Из пещеры с зажатой под мышкой бутылью разболтанной походкой вышел Изя. Прищурившись от яркого света, он осмотрелся и, заметив Красса, направился к нему. Молча усевшись рядом, он свинтил с горлышка крышку и поднес бутыль к глазам.

– Еще пару глотков есть, – заметил он вслух, даже не поздоровавшись. – Твой сын Марк молодец. Оставил почти треть. Но я уже немного постарался.

– Дай мне, – протянул руку Красс.

– Иди ты! – Изя спрятал бутыль за спину. – Детям алкоголь противопоказан. Тем более – таким хилым как ты. Сейчас хлебнешь и помрешь. А кто виноват будет? Ясное дело – Изя, кто же еще!

Он быстрыми глотками высосал остатки виски и швырнул бутыль с крышкой в пропасть.

– Суслику по кумполу, – сообщил Изя радостно. – Ну, чего грустишь? Домой ведь вернулся!

– Эх, дал бы я тебе сейчас в ухо! – мечтательно произнес Красс. – Да сил нет.

– Хэ! – хохотнул Изя. – Ты теперь осторожней с языком будь! А то уши накручу!

Кстати, а детское питание тебе положено? Интересно. Надо будет узнать. А то со сладеньким у нас в столовой совсем беда: – и он отрыгнул алкогольными парами.

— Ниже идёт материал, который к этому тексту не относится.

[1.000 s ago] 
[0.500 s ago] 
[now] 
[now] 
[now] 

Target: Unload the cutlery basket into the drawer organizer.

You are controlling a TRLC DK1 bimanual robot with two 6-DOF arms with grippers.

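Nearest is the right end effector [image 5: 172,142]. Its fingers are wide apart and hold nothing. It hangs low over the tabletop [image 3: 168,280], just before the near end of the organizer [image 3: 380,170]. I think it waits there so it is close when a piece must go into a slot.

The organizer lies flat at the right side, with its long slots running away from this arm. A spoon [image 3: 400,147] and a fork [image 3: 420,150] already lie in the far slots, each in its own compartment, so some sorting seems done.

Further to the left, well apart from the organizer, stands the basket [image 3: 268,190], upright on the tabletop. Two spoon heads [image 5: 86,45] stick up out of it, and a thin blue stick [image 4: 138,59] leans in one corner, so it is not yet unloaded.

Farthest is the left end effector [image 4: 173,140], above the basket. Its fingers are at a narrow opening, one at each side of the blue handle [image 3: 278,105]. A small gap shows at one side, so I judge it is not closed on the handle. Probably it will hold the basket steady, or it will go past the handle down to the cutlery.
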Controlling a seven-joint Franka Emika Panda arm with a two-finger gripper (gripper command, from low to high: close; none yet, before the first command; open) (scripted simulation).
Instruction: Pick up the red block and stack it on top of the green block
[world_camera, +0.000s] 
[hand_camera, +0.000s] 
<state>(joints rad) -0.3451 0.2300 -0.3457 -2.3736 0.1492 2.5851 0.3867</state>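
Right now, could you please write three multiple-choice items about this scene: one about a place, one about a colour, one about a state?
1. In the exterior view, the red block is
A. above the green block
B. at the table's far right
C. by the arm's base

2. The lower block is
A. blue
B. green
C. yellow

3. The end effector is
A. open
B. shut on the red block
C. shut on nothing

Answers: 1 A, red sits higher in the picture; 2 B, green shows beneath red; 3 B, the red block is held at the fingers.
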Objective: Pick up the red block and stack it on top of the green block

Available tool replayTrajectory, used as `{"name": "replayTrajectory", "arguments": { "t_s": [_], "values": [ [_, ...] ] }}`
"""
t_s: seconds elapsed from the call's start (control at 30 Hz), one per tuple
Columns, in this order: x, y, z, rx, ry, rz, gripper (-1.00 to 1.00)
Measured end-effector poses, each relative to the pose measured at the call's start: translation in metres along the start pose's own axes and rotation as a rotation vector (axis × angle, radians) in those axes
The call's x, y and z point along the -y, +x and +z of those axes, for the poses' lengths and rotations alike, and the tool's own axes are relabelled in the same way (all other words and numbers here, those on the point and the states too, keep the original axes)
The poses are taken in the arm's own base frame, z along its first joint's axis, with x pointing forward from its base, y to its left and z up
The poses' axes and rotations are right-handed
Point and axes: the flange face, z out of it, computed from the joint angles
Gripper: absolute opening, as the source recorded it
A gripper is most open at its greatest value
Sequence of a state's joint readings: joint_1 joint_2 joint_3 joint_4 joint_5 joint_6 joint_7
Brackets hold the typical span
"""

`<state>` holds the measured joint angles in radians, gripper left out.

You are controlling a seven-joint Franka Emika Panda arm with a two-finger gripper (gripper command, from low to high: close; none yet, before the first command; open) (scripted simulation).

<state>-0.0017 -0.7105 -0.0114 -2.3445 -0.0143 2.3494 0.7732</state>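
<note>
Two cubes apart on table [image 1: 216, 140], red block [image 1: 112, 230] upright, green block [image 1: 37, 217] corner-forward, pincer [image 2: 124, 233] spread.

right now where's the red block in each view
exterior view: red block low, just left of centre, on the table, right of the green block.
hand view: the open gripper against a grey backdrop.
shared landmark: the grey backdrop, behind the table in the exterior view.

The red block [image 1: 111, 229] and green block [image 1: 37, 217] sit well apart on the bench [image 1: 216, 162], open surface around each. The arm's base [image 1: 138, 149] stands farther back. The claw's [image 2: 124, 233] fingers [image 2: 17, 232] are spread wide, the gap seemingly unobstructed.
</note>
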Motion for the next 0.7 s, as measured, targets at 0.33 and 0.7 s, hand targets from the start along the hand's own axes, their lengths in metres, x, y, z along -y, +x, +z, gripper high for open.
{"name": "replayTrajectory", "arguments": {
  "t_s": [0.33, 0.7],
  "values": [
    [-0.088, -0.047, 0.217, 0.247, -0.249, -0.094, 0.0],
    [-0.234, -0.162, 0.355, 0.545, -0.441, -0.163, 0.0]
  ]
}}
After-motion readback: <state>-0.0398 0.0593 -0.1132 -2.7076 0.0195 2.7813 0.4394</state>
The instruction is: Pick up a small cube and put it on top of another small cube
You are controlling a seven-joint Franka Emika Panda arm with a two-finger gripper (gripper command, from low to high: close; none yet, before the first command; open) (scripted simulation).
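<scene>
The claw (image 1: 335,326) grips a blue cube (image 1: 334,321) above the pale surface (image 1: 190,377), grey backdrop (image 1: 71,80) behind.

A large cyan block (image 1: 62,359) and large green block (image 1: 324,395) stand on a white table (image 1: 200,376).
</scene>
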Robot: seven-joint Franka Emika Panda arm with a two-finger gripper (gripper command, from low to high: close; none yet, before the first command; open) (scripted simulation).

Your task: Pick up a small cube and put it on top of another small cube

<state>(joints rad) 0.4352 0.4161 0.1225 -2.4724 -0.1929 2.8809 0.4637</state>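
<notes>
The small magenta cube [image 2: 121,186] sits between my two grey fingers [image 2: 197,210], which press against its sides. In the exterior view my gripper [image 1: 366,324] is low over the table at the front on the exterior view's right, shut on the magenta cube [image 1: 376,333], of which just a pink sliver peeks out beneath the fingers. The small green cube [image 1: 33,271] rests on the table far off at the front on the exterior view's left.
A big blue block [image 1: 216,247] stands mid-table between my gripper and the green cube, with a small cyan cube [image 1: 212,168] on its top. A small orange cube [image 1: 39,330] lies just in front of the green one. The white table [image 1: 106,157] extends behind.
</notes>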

– Что, несчастного ребенка обкрадывать собрался? – спросил Красс.

– А ты скольких обокрал, когда Храм грабил?

– Опять-двадцать пять! Я же не у детей крал, а у Бога.

– Так родители жертвовали в Храм деньги, на которые можно было бы сладостей купить! Вот и получается: дети без сладостей, а Красс – мерзавец!

Изя рассмеялся, явно довольный своими логическими построениями.

Красс, поморщившись, ответил:

– Иди ты со своей софистикой к тому идиоту, который тебя обучал. А еще лучше – в задницу к Элеазару.

– Вот сейчас точно договоришься, – разозлился Изя. – Ухо оборву!

Сверху послышался мощный звук хлопающих крыльев. Изю с обрыва как ветром сдуло! Он уже стоял, заняв строевую стойку и вытянув руки по швам. Красс даже не пошевелился.

Естественно, это был Элеазар. Приземлившись в центре площадки, он, не глядя ни на кого, направился к нише в скале, откуда узники обычно пили. В руках архангел держал солидный пучок каких-то веток. Опустив их в воду, Элеазар отряхнул руки и подошел к Изе. Посмотрев на мальчишеский затылок своего давнего врага, он перевел взгляд на ангела.

Глаза Элеазара светились блаженством, а сам вид архангела выражал столько радости, сколько не могла вместить даже туша его тела. Потому эта радость выплескивалась через край волнами, подобно пивной пене, рвущейся наружу из кружки от перелива, допущенного неопытным барменом.